__Your assignment__: Images are to be left out; everything else in the listing should be repeated exactly.

__Source material__:
⟨

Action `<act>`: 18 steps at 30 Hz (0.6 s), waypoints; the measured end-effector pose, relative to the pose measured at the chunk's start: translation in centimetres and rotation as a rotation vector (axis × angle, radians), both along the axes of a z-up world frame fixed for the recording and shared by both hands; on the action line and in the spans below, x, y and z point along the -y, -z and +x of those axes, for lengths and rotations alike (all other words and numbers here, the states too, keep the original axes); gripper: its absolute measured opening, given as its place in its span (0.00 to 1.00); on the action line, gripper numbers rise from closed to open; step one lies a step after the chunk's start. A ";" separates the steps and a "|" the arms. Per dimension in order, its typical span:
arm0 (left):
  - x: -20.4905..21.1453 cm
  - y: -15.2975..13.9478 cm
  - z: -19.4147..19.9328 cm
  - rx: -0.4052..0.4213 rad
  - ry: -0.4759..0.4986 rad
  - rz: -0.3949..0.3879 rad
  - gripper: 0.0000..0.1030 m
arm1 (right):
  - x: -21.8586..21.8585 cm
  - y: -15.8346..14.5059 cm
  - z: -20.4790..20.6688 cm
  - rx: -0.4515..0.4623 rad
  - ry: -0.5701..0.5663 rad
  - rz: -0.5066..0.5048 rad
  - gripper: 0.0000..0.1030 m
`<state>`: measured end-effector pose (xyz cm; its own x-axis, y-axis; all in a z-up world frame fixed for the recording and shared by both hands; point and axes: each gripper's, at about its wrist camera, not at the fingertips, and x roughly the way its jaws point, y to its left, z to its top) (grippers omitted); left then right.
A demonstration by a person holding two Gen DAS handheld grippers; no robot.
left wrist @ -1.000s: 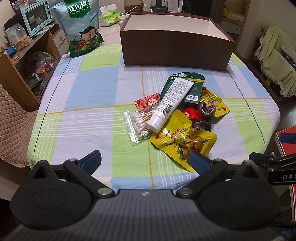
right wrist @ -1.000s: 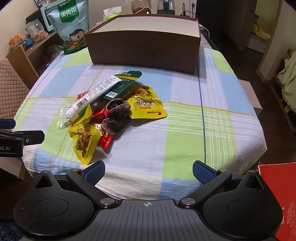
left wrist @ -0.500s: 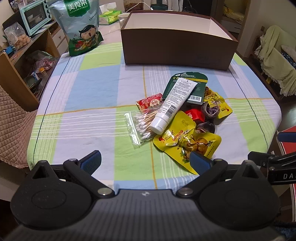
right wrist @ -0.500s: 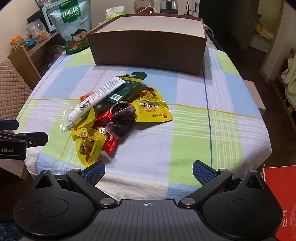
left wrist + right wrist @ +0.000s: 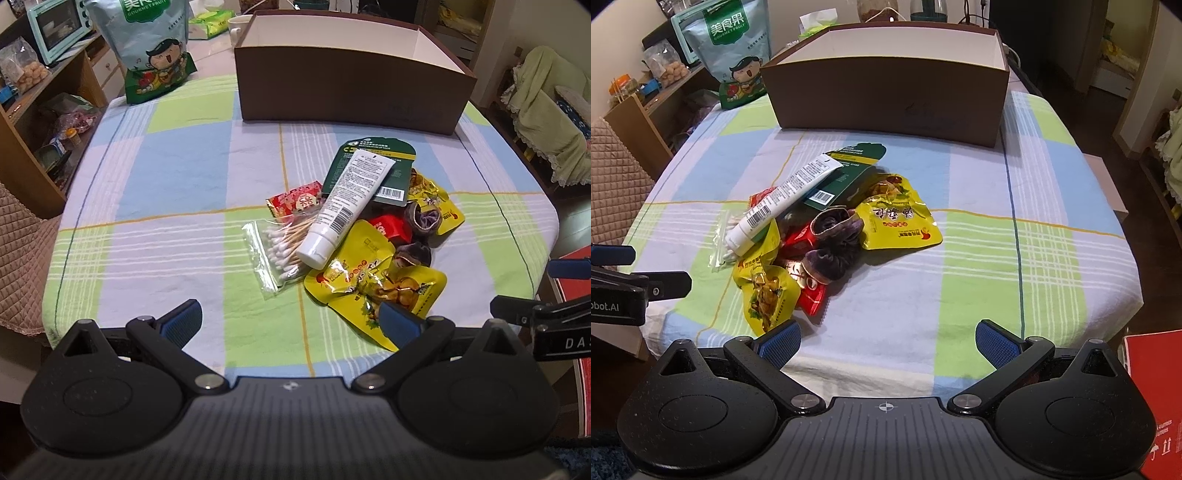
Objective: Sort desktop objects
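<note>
A heap of small items lies mid-table on the checked cloth: a white tube [image 5: 347,208] [image 5: 783,199] across a dark green card pack [image 5: 373,162] [image 5: 849,170], a clear bag of cotton swabs [image 5: 279,251], yellow snack packets [image 5: 373,280] [image 5: 897,218], red packets [image 5: 295,199] [image 5: 812,299] and purple hair scrunchies [image 5: 423,221] [image 5: 831,240]. Behind the heap stands a big brown open box [image 5: 351,88] [image 5: 886,96]. My left gripper [image 5: 290,321] hovers open at the near table edge, short of the heap. My right gripper [image 5: 888,341] is open too, over the near edge, right of the heap.
A large green-and-blue fruit snack bag [image 5: 147,48] [image 5: 733,51] stands at the table's far left corner. A wooden shelf with a mint toaster oven [image 5: 55,26] is at the left, a quilted chair [image 5: 18,266] near left, a red carton [image 5: 1156,398] on the floor at right.
Both grippers have moved forward towards the table; the heap and the box look bigger and closer now. Both stay open and nothing on the table has shifted.
</note>
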<state>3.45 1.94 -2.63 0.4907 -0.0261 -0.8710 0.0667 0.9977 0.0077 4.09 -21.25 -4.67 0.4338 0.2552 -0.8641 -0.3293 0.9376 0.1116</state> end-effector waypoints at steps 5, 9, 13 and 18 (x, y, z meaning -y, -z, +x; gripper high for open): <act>-0.2 0.1 0.5 0.030 0.019 0.007 0.98 | 0.2 0.3 0.9 -0.026 0.012 0.023 1.00; -0.9 0.5 1.3 0.047 0.029 0.004 0.98 | 0.8 0.5 1.5 -0.038 0.041 0.054 1.00; -1.3 1.1 2.3 0.050 0.055 0.001 0.93 | 1.5 0.7 2.2 -0.053 0.075 0.075 1.00; -0.2 1.9 3.9 0.060 0.170 0.032 0.75 | 2.4 0.9 2.8 -0.068 0.120 0.080 1.00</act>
<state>7.36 2.10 -4.53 0.5330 -0.0857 -0.8417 0.2328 0.9713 0.0485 6.92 -23.62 -5.57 0.4068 0.2745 -0.8713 -0.2044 0.9569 0.2061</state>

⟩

__Final answer__:
Action `<act>`: 18 steps at 30 Hz (0.6 s), waypoints; the measured end-effector pose, relative to the pose measured at the chunk's start: translation in centimetres and rotation as a rotation vector (axis × angle, radians), both along the axes of a z-up world frame fixed for the recording and shared by both hands; on the action line and in the spans below, x, y and z point along the -y, -z and +x of those axes, for lengths and rotations alike (all other words and numbers here, the states too, keep the original axes); gripper: its absolute measured opening, given as its place in its span (0.00 to 1.00); on the action line, gripper numbers rise from closed to open; step one lies a step after the chunk's start. A ";" separates the steps and a "|" the arms. Per dimension in order, its typical span:
arm0 (left):
  - x: -20.4905..21.1453 cm
  - y: -15.2975..13.9478 cm
  - z: -19.4147..19.9328 cm
  - rx: -0.4052..0.4213 rad
  - ry: -0.4759..0.4986 rad
  - rz: -0.3949..0.3879 rad
  - gripper: 0.0000..0.1030 m
arm1 (right):
  - x: -21.8586..21.8585 cm
  - y: -15.8346..14.5059 cm
  - z: -20.4790..20.6688 cm
  - rx: -0.4515..0.4623 rad
  - ry: -0.5701..0.5663 rad
  - rz: -0.5066..0.5048 rad
  - gripper: 0.0000..0.1030 m
`<state>`: measured end-effector pose (xyz cm; its own x-axis, y-axis; all in a z-up world frame fixed for the recording and shared by both hands; point and axes: each gripper's, at about its wrist camera, not at the fingertips, and x roughly the way its jaws point, y to its left, z to its top) (grippers omitted); left then right.
A demonstration by a person holding two Gen DAS handheld grippers; no robot.
left wrist @ -1.000s: 
right wrist @ -1.000s: 
left wrist @ -0.500s: 
right wrist @ -0.500s: 
left wrist + right wrist @ +0.000s: 
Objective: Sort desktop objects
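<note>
A heap of small items lies mid-table on the checked cloth: a white tube [image 5: 347,208] [image 5: 783,199] across a dark green card pack [image 5: 373,162] [image 5: 849,170], a clear bag of cotton swabs [image 5: 279,251], yellow snack packets [image 5: 373,280] [image 5: 897,218], red packets [image 5: 295,199] [image 5: 812,299] and purple hair scrunchies [image 5: 423,221] [image 5: 831,240]. Behind the heap stands a big brown open box [image 5: 351,88] [image 5: 886,96]. My left gripper [image 5: 290,321] hovers open at the near table edge, short of the heap. My right gripper [image 5: 888,341] is open too, over the near edge, right of the heap.
A large green-and-blue fruit snack bag [image 5: 147,48] [image 5: 733,51] stands at the table's far left corner. A wooden shelf with a mint toaster oven [image 5: 55,26] is at the left, a quilted chair [image 5: 18,266] near left, a red carton [image 5: 1156,398] on the floor at right.
Both grippers have moved forward towards the table; the heap and the box look bigger and closer now. Both stay open and nothing on the table has shifted.
</note>
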<state>3.45 1.94 -2.63 0.4907 -0.0261 -0.8710 0.0667 0.9977 0.0077 4.09 -21.25 -4.67 0.4338 0.2552 -0.8641 -0.3293 0.9376 0.1116</state> end-effector waypoints at steps 5, 9, 13 and 18 (x, y, z meaning -y, -z, +x; gripper high for open): <act>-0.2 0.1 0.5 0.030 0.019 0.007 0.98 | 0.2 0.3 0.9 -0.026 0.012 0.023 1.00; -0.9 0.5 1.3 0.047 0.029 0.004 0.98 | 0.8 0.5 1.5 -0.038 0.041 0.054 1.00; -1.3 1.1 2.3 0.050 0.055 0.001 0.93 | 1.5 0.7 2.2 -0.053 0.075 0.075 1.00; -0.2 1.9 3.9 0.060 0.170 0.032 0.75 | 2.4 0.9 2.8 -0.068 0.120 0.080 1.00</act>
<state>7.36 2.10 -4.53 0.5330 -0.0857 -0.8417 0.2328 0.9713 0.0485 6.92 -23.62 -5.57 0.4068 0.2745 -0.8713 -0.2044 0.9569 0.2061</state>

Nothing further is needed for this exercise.